Opponents are urging residents to sign petitions against the zoning amendment, Bylaw 2001, which goes to public hearing at the White Rock Community Centre Monday (Feb. 25) at 7 p.m.
The petitioners argue an initial bylaw for redevelopment of the site, Bylaw 1946, was passed in 2011 with assurances from developer architect Tim Ankenman that “proponents would not come back after the fact asking to build higher.”
But when the property was sold to Richmond-based LLW Holdings Ltd. in 2012 it came back to council, still represented by Ankenman-Marchand, with requests to build higher and for several thousand square feet more in floor area, neither of which, opponents say, were mentioned at a Nov. 14 public information meeting.
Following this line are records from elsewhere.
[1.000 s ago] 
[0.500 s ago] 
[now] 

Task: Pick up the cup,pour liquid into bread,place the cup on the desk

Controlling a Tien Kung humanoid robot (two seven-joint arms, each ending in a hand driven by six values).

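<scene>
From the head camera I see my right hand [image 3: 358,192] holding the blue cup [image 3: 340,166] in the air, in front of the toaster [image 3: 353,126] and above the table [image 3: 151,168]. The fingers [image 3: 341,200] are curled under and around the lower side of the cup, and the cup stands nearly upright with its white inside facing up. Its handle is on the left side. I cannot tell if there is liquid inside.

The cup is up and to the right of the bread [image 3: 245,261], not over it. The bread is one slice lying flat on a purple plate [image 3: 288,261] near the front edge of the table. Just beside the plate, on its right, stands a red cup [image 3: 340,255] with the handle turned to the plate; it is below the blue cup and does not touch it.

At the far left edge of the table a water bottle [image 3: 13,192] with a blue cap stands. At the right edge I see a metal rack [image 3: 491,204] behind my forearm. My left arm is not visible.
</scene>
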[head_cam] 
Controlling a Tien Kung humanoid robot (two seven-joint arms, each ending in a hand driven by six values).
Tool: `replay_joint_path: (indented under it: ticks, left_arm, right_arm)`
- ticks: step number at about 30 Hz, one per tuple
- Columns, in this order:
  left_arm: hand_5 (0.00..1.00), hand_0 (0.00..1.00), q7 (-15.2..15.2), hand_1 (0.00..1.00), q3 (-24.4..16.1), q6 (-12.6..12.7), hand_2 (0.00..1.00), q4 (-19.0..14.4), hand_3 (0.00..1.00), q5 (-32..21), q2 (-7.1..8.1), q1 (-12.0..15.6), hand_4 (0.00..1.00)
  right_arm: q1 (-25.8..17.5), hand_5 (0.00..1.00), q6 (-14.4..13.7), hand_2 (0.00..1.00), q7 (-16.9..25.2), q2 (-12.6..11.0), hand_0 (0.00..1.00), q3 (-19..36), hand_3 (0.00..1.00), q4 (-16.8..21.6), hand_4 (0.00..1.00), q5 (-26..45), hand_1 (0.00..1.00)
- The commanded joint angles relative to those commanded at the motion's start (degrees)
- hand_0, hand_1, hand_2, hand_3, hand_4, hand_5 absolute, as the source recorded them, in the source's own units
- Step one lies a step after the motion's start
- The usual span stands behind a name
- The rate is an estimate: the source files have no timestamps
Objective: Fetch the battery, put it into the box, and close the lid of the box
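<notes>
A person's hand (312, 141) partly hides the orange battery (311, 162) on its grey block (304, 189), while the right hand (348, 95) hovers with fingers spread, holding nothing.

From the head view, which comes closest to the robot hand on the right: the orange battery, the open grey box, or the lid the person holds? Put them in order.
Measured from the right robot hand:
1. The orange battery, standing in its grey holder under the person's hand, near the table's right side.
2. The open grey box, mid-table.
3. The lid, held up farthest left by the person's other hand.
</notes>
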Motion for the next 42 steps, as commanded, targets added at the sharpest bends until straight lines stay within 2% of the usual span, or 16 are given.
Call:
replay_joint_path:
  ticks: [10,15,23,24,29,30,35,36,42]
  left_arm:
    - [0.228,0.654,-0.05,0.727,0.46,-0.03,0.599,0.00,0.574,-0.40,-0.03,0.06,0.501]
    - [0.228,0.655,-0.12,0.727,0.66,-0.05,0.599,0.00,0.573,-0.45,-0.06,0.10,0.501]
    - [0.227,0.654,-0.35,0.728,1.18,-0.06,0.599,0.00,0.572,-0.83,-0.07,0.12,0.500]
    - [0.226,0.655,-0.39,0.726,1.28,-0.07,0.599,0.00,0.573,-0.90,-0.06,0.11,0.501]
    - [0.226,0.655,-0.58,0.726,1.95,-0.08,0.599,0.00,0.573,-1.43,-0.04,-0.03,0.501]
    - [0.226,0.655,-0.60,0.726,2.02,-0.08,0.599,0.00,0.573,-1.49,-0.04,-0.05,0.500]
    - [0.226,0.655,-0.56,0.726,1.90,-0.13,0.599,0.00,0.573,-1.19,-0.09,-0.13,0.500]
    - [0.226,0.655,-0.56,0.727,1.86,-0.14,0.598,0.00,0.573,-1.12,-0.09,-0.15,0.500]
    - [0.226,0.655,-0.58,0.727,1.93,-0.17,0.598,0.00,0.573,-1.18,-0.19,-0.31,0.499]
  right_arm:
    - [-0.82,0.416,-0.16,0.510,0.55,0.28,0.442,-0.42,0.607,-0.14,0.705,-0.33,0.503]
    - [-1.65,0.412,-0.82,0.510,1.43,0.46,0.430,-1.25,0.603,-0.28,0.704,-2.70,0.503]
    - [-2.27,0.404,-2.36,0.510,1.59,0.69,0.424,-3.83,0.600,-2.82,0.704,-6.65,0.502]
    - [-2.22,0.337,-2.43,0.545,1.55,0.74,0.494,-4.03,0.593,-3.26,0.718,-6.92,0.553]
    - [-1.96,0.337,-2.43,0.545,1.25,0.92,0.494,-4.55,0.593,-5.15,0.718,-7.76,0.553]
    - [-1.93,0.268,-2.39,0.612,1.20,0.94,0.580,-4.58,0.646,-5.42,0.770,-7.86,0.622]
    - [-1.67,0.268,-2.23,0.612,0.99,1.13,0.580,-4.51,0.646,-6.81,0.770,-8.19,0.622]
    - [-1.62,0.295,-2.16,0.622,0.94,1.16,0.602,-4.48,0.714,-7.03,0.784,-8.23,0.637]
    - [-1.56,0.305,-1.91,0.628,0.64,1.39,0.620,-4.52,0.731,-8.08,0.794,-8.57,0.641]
The development, originally proposed as a blend of apartments, townhouses and ground-floor commercial units, includes two buildings that area residents now fear could completely block many views.
For one building, which fronts Marine Drive up to Oxford Street, the developers are requesting an additional two feet in height, which would allow them to build up to four storeys, rather than the three originally approved for the site.
For the other, fronting along Buena Vista Avenue and Oxford Street, the developers are requesting an additional 1.5 feet in height, citing city errors in calculating the floodplain in the original bylaw.
In the most recent error, Stanton acknowledged, city staff had “double-counted” the commercial floor area, inadvertently raising the maximum gross floor area in the bylaw to 89,815 sq.-ft. from 82,464 sq.-ft., and the maximum gross floor area for residential uses to 82,464 sq.-ft. from 75,113 sq.-ft.
After the discrepancy was raised by resident Hollie Whitehead, Stanton said, the city went back to the applicants to see where it had come in, only to discover it was a city error.
“The applicant is fully aware of the mistake,” he said.
“It wasn’t what they were asking for.”
Council has been notified of the mistake, he said, and, under the Local Government Act could correct the wording of the bylaw to reduce density before it came back for third reading, without requiring further notice or public hearings.
While the error can’t be changed in time for the public hearing, Stanton said it’s his advice that noting it at the meeting would be “appropriate.”
“Council will listen to concerns (on the bylaw) and decide whether to reject it or amend it,” he said. “They still have the option of making an amendment for third reading.”
“I guess they’re going to try to take care of it,” said opponent Bob Berger.
“But so many mistakes have been made... This is a series of incredible faux pas and the neighbourhood and the community and the people who live here are hurting as a result.”
Berger, who has argued in the past for a need for greater transparency in the city’s handling of the proposal, said he is not a foe of development per se.
“I have no problem with developers making money or real estate agents making money,” he said.
“I do have a problem with that big a development coming in at the expense of the community.”